In high school, I took an “advanced placement” course for college credit. I failed the course because of the amount of work involved (I made almost 100% on midterm and final exams). When I took the college credit exam, however, I tested out of something like 37 credits in English.

I was immature and very vulnerable when I started college the fall after my 2003 high school graduation. I was pressured by my college-appointed adviser to take honors classes and even a 516 English which was “upper division”/graduate level.

I couldn’t take the pressure and ended up attempting suicide in my dorm. I was in the hospital for medical stabilization, then the mental hospital, and was unable to return for that semester. I lost my scholarship and had to take out a loan for my next semester.

My adviser again told me to take high level and honors courses and I ended up blowing up on my appointed roommate and being asked to leave school. I tried again about a year later and was locked out of a class for being 2 minutes late for a test.

I started throwing up blood in the bathroom and a classmate found me and brought me to the school nurse, who prescribed anti-ulcer medication and I found myself on a downward spiral. I ended up in the mental hospital again. This was in 2005. My federal grant was revoked and the college said I owed them for the semester.

I appealed to the fee committee and they forgave my class fees but said they couldn’t forgive my housing fees. They claim I owe them $3600 for housing and refuse to release my transcript to another school. I have tried appealing the grant and loan but was denied because they said I wasn’t disabled, regardless of my doctor herself sending in paperwork saying I am.

I am now officially disabled due to my mental health and a spinal problem. I’m on SSDI income. I would really like to try a community college or online courses to finally get back to working.

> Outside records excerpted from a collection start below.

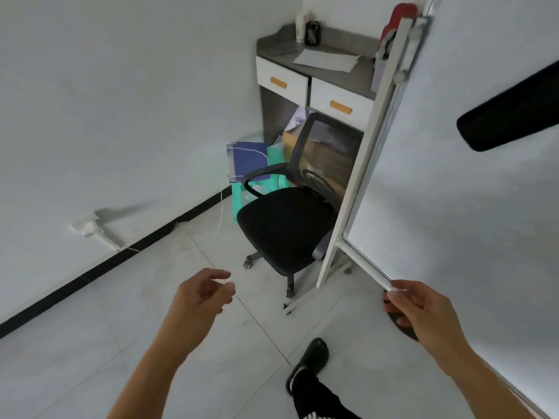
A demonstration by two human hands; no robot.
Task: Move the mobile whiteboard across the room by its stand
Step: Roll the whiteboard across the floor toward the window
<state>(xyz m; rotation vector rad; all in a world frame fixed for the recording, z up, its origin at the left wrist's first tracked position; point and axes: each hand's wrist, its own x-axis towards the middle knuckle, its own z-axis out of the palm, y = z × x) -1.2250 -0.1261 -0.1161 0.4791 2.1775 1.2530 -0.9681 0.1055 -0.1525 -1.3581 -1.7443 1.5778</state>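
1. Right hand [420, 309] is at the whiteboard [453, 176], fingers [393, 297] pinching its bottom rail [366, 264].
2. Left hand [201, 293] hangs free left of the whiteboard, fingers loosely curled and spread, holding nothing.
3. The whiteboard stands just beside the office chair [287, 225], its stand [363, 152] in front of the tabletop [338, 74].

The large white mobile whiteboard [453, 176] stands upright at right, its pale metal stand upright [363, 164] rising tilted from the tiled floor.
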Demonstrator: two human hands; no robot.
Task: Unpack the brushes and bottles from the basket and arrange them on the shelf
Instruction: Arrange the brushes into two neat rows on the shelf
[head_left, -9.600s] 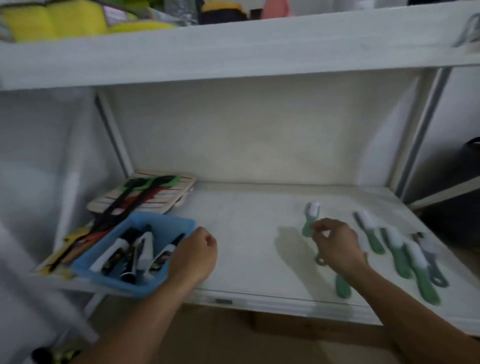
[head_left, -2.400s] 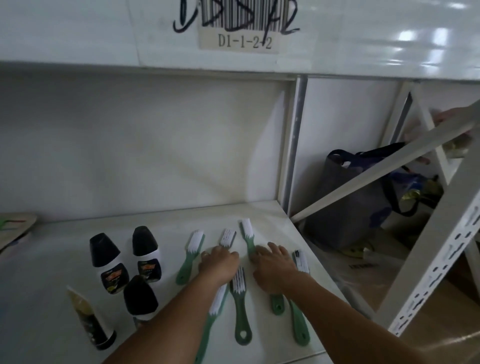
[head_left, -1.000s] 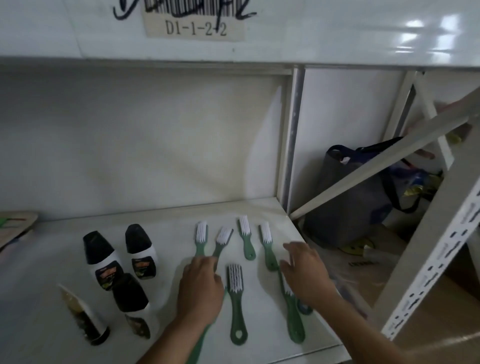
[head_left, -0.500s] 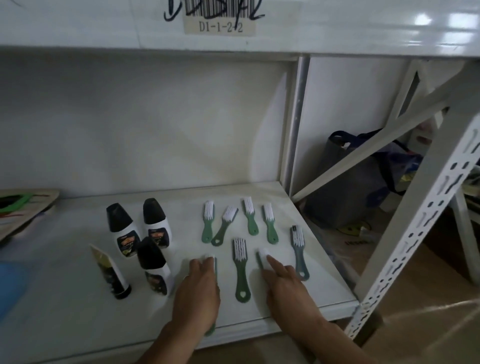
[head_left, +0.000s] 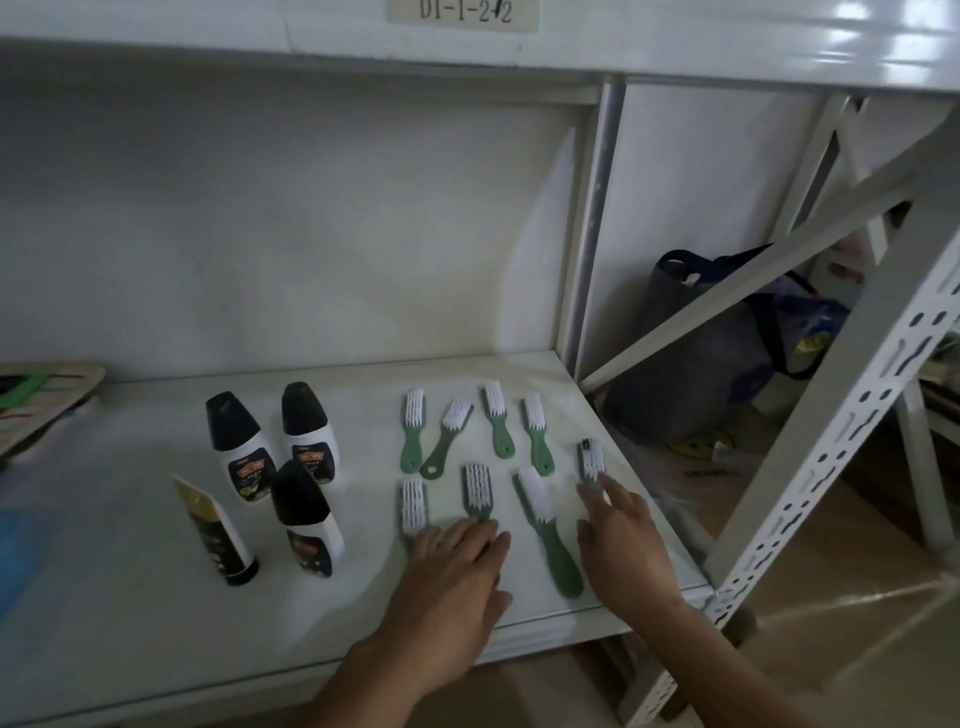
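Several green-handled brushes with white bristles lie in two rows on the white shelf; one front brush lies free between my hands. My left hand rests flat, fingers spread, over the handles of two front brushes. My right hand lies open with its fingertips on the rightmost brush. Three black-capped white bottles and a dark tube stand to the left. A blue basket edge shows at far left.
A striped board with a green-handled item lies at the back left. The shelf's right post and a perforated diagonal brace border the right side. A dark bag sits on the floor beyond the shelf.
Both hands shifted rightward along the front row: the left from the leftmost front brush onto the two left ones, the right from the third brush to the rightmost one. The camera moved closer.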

I applied for and was approved for Vocational Rehabilitation (full payment of tuition and fees), but they are unable to help with past debts and can’t get me back into school with my outstanding debts.

Can I sue the college for pressuring me into taking courses that were too stressful for a freshman? I really just want to get past that time in my life. Is there anything I can do to get them to forgive the housing costs? They won’t even accept my doctor’s narrative saying I’m disabled? What can I do? Thank you.

Disclaimer: Our response is not formal legal advice and does not create an attorney-client relationship. It is generic legal information based on the very limited information provided. Do not rely upon the information in our response, or anywhere else on this site, when deciding the proper course of a legal matter. Always get a personalized case review from a local attorney.

Answer

Dear N,

Millions of students pass thorough college every year. Many are under intense pressure from parents, schools, and competing students. While your psychological problems are unfortunate, it would be nearly impossible to prove the school is somehow liable.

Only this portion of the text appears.